Best way to minimize residual sum of squares in R; is nlm function the right way?


I have five points for which I will fit a 2nd order polynomial in R. I will do so by minimizing the sum of squared errors of prediction (SSE).

What's the best way to do so?

So far I have done this:

(1,5.8), (2,3.9), (3,4.2), (4,5.7), (5,10.2) ## my data

To this data I want to fit a 2nd order polonium with the intercept 10 and the coefficient before x^2 is set to 1. I do this:

p<-c(5.8, 3.9, 4.2, 5.7, 10.2)

f<-function(x,a){x^2-ax+}
##sum of squared errors of prediction
SSE<-function(a){ (p[i]-f(i,a) )^2 }

nlm(SSE,0.1) ## 0.1 is picked totally random

But it returns a "wrong" answer:

$minimum
[1] 9.475923e-25

$estimate
[1] 4.96

When I manually calculate SSE for a=4.96 then is SSE=9.475923e-25. What do I do wrong? My biggest concern: does nlm function run through all my data points?


Solution

  • I'm not sure what you mean by "wrong". There are a few glitches in your code, and I get a slightly different answer (a almost exactly = 5).

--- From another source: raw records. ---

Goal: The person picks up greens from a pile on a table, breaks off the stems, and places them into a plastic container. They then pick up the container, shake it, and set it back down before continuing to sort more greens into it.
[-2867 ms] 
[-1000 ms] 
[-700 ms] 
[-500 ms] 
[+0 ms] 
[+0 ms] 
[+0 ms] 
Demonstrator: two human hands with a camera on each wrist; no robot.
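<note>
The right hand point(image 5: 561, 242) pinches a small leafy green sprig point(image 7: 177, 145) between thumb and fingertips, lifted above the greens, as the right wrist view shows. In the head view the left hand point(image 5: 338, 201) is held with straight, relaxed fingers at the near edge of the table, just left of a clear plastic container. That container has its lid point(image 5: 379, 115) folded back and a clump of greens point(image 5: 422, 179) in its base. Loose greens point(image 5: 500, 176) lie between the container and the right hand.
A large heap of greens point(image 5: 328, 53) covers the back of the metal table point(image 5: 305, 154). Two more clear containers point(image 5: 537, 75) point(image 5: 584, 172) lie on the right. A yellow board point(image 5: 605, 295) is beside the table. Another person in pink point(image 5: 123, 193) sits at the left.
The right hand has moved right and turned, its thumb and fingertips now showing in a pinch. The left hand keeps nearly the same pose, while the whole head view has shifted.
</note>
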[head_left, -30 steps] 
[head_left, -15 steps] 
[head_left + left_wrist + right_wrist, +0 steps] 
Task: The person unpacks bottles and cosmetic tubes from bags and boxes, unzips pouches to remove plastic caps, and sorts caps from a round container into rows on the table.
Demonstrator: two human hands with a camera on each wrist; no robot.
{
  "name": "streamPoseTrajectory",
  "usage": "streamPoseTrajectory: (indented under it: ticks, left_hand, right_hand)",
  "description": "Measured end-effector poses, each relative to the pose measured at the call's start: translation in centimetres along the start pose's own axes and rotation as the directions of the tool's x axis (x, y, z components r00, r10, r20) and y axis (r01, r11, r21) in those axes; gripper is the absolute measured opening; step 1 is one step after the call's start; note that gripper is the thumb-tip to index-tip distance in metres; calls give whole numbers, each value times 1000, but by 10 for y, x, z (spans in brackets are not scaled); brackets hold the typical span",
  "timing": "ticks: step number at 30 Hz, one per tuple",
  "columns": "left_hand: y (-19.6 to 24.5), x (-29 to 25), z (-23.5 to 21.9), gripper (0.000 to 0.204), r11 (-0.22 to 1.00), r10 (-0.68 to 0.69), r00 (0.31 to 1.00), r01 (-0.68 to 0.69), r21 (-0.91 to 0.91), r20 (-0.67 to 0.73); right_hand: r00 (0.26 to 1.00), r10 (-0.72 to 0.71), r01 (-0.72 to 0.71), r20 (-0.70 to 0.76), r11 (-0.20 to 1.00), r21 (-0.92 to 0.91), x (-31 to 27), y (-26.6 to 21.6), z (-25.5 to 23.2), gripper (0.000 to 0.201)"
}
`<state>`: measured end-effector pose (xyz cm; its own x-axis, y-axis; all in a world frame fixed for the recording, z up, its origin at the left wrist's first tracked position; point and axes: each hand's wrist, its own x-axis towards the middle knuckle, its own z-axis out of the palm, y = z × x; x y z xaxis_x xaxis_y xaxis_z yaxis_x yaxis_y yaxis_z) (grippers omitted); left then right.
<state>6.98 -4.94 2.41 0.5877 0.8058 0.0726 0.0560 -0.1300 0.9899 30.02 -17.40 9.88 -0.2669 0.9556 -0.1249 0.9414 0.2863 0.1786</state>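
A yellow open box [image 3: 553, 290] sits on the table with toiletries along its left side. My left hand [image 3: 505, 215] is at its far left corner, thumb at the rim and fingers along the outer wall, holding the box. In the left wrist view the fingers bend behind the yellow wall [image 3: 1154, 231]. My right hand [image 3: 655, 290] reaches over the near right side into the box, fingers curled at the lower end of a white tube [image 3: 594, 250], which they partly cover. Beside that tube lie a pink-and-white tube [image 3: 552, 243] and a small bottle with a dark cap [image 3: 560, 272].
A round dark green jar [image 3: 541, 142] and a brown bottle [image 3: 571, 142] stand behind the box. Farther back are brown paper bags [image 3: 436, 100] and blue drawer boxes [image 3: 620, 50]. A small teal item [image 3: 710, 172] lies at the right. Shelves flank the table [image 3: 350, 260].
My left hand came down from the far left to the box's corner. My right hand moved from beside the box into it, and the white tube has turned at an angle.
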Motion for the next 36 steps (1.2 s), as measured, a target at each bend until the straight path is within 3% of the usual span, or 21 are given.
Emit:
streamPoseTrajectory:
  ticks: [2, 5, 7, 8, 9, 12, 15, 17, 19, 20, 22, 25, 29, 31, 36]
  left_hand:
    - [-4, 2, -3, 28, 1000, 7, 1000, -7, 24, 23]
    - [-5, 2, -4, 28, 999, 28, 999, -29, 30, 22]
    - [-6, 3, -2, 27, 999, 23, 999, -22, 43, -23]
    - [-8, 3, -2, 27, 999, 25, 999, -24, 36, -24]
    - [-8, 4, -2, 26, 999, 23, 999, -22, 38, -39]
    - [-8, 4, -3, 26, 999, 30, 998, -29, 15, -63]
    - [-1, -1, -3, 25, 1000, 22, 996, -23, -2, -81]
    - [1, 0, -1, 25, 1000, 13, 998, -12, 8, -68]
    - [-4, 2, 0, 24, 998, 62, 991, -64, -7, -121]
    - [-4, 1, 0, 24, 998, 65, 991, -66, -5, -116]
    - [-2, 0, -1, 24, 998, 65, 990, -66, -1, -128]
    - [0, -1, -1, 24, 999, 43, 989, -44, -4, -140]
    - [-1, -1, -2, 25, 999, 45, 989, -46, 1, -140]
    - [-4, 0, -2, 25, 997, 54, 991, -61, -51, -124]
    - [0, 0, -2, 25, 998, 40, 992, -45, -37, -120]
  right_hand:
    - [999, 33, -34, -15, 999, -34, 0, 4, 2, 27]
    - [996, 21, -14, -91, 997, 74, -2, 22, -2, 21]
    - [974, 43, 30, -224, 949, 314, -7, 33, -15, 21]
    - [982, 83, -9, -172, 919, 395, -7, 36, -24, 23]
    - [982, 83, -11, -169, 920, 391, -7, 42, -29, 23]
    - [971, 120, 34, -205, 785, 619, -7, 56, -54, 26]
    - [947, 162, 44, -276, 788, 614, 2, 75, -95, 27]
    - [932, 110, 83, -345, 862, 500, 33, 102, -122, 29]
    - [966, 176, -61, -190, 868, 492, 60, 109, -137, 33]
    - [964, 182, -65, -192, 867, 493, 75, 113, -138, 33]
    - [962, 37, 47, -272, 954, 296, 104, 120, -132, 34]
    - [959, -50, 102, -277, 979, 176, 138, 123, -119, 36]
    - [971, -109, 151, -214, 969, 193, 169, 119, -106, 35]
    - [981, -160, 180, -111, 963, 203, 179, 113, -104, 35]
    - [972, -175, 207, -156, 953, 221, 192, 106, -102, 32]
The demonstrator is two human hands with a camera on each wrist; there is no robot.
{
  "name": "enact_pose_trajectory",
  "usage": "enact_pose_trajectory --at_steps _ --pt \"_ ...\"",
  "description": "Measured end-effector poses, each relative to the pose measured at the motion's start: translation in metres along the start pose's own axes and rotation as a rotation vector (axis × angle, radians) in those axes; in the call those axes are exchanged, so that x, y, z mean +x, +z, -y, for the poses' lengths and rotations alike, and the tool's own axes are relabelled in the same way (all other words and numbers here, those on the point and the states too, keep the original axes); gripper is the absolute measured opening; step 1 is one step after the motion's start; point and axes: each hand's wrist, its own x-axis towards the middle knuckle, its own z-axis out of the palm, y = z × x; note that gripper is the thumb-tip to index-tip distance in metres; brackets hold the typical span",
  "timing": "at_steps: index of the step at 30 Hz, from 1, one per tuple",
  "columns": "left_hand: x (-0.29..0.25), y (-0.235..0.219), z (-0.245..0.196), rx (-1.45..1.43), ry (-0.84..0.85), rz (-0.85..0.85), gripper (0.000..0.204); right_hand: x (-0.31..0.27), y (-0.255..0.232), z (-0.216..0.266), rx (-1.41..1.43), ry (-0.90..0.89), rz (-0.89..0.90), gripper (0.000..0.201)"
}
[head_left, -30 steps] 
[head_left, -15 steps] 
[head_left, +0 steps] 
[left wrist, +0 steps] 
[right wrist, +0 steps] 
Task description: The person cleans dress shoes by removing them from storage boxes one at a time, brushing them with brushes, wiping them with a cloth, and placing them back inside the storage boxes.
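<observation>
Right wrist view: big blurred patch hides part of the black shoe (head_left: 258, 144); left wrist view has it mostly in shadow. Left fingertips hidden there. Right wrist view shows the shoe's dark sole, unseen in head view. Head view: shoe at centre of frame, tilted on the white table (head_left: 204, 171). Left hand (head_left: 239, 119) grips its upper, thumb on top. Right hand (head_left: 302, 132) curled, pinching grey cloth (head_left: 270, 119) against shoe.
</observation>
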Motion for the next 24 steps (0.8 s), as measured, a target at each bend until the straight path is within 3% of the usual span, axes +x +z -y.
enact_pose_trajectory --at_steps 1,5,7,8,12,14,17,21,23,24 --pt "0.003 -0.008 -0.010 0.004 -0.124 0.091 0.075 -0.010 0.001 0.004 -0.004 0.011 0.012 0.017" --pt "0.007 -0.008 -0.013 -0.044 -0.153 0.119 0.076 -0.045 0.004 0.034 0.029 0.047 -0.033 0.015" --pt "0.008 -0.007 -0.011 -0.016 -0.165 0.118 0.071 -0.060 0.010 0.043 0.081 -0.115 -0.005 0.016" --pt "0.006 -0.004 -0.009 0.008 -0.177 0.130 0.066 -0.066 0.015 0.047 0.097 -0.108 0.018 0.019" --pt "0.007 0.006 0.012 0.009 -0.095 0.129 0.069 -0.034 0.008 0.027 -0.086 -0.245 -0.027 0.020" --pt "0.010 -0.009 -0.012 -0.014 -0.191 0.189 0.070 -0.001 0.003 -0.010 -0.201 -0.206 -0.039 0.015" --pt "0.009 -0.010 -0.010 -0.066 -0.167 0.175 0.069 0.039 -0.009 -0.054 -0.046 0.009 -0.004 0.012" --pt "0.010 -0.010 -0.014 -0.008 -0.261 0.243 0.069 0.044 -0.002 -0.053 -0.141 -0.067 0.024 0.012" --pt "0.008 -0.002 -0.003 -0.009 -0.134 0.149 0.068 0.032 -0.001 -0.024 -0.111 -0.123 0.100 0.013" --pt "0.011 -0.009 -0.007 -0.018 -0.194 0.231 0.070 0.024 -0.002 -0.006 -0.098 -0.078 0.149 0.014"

    p <- c(5.8, 3.9, 4.2, 5.7, 10.2)
    x <- 1:5
    f <- function(x,a){x^2-a*x+10}
    ##sum of squared errors of prediction
    SSE <- function(a){ sum((p-f(x,a))^2) }
    (n1 <- nlm(SSE,0.1)) ## 0.1 is picked totally random
    ## $minimum
    ## [1] 0.22
    ## $estimate
    ## [1] 4.999998
    ## $gradient
    ## [1] 1.443291e-10
    ## $code
    ## [1] 1
    ## $iterations
    ## [1] 3
    

    This seems like a reasonable fit, although it doesn't match the data points exactly.

    par(las=1,bty="l") ## cosmetic
    plot(x,p,xlim=c(0,5.5))
    xvec <- seq(0,6,length.out=100)
    lines(xvec,f(xvec,n1$estimate))
    

    enter image description here

    You could also fit this model via

    ypar <- p-x^2-10   ## subtract known terms from LHS
    m1 <- lm(ypar~x-1) ## fit linear term (-1 suppresses intercept)
    -1*coef(m1)        ## flip sign
    

    which gets a result of exactly 5.